Here is something else you might not know. If you like George Bush then you love Ronald Reagan. Do you know how much Ronald Reagan hated the communists? Ronald Reagan was a simple man and he based his entire life around being anti-communist. And do you know the most infamous communist was Joseph Stalin and among Stalin’s more infamous acts was his encouragement of children to denounce their elders for speaking against the state whereupon they would be arrested and sent to concentration camps and die. Children like you were heroes under Stalin. You would have been feared. Under Stalin you would have been great.

read it

What an absolute treat, and delight, and what perfect timing for me to read Ellen Meister’s Wednesday Essay on Jordan Rosenfeld’s blog:

Show me a writer who’s 100% confident in his or her work, and I’ll show you a dreadful writer. I think it’s the nature of what we do that makes us second guess our own judgment.

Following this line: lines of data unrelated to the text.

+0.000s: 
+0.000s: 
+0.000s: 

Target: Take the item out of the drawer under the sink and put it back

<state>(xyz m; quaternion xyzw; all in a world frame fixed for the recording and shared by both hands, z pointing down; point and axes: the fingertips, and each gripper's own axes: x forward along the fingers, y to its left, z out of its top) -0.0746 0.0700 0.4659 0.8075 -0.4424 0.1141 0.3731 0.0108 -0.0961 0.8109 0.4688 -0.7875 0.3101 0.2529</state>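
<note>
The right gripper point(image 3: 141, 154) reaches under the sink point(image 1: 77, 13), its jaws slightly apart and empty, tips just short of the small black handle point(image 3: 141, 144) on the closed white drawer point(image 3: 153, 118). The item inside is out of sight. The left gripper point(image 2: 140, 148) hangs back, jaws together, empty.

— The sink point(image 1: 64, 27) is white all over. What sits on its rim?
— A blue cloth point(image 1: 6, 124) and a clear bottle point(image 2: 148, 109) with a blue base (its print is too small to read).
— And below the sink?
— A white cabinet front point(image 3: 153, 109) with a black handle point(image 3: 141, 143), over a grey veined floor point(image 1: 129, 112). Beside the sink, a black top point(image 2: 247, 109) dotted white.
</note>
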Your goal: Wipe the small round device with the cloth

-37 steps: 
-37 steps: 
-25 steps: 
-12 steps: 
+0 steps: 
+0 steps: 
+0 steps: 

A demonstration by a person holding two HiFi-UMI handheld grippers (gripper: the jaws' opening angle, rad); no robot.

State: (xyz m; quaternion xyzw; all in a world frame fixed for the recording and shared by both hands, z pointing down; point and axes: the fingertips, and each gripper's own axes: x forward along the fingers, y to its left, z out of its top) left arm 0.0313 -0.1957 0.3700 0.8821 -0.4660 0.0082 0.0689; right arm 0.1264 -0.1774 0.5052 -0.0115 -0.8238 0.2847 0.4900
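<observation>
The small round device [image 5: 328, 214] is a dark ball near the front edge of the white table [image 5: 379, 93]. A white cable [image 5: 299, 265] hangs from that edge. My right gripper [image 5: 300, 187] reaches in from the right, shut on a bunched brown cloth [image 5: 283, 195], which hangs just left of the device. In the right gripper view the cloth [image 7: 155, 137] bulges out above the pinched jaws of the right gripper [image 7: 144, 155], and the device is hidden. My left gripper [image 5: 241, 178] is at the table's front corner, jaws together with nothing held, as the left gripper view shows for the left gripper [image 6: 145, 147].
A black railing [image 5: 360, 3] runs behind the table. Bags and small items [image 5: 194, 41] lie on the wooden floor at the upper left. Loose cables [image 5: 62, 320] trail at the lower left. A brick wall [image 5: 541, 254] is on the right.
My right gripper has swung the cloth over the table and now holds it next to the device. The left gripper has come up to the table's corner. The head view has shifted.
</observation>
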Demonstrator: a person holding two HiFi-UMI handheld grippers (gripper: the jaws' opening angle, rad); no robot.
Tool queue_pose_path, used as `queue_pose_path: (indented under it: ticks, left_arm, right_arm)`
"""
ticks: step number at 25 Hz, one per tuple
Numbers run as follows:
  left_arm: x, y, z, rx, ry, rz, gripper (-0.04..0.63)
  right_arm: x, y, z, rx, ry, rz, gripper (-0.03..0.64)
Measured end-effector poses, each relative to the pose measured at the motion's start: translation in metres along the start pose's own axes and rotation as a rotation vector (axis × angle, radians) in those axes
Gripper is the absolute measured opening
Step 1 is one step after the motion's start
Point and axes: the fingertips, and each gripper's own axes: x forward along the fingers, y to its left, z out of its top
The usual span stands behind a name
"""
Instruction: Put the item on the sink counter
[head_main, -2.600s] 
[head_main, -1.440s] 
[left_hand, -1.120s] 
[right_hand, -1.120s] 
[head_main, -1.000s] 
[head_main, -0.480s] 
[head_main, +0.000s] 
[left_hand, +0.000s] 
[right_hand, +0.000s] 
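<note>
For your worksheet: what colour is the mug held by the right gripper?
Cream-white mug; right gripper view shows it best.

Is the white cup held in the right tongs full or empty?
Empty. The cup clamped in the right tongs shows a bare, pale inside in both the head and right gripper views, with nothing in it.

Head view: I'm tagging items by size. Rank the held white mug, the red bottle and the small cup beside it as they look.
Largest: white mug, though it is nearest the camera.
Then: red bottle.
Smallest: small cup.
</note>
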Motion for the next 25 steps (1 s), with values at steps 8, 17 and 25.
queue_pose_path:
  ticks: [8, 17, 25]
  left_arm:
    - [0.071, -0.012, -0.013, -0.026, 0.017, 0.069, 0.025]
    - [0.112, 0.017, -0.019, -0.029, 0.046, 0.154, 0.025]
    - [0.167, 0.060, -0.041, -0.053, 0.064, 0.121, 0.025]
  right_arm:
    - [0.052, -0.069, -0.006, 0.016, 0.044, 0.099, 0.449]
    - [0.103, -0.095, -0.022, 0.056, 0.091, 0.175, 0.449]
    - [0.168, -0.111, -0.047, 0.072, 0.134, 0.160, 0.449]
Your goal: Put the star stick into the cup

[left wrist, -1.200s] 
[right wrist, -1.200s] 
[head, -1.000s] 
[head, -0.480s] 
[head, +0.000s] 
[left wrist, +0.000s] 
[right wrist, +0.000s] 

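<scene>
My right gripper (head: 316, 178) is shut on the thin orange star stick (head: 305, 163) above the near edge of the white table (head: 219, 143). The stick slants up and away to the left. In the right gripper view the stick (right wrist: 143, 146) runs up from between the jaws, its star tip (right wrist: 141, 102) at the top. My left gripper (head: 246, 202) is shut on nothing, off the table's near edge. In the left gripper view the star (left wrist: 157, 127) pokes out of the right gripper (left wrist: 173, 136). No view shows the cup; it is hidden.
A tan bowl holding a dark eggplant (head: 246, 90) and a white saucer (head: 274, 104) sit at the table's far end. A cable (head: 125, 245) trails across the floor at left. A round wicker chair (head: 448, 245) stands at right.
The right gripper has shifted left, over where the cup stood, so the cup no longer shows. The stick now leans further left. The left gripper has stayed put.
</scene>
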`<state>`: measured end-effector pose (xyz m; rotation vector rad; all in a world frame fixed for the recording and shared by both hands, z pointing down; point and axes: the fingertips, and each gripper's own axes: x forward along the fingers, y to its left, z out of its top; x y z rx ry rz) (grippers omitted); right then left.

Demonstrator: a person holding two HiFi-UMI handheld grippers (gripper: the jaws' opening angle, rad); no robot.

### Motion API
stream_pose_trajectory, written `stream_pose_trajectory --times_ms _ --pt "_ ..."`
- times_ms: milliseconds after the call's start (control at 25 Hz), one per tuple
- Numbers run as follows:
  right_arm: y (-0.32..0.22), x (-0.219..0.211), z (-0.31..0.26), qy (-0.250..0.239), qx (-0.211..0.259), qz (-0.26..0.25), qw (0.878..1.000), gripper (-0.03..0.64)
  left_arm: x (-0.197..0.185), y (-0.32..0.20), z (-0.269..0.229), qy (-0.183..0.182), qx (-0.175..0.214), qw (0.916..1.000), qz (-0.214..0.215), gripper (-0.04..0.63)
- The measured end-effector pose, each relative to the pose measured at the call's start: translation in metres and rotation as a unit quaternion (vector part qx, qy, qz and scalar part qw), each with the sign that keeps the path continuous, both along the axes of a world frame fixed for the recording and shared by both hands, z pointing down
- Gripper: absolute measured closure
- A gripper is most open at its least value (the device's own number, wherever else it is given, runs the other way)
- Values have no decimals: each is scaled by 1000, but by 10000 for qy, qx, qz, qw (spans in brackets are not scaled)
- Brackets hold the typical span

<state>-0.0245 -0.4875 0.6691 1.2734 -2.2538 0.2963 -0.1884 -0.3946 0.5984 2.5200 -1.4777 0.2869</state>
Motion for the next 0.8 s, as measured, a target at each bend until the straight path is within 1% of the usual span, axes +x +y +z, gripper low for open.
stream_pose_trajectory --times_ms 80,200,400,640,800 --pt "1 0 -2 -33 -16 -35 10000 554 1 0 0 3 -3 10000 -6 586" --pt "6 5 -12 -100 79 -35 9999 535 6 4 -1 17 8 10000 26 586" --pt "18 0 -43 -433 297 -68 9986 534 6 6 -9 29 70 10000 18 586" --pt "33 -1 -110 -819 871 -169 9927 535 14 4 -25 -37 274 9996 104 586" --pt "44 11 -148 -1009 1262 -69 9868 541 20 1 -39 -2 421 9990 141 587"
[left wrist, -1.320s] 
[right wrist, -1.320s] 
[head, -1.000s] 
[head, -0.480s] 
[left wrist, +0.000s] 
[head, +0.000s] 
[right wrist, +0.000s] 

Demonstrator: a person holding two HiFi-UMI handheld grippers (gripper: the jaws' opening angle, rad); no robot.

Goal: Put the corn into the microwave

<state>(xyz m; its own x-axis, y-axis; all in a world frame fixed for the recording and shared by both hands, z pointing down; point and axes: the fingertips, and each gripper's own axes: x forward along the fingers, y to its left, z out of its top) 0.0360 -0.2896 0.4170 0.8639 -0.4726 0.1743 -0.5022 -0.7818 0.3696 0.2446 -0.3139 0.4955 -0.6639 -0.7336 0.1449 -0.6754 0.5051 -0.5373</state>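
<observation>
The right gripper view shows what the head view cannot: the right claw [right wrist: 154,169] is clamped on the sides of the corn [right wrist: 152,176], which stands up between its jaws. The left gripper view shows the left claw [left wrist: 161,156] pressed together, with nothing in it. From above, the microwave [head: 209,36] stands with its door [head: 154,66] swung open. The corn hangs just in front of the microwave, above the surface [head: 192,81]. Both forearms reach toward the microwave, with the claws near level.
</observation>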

"Good prose is like a windowpane"

Today it is time for some George Orwell, taken from his essay “Why I Write“–which is mostly about the struggle of finding the balance between message and aesthetic quality but also shows us the struggle of the artist in general–the pain that comes with the passion.

I initially found this essay in the book Eight Modern Essayists–great essays in this one for sure and I would urge you to buy yourself a copy because you won’t regret it as it also contains essays by E.M. Forster, Virginia Woolf, D.H. Lawrence, E.B. White, James Baldwin, and Joan Didion.

Here is what I needed to read today:

Writing a book is a horrible, exhausting struggle, like a long bout of some painful illness. One would never undertake such a thing if one were not driven on by some demon whom one can neither resist nor understand. For all one knows that demon is simply the same instinct that makes a baby squall for attention. And yet it is also true that one can write nothing readable unless one constantly struggles to efface one’s own personality. Good prose is like a windowpane.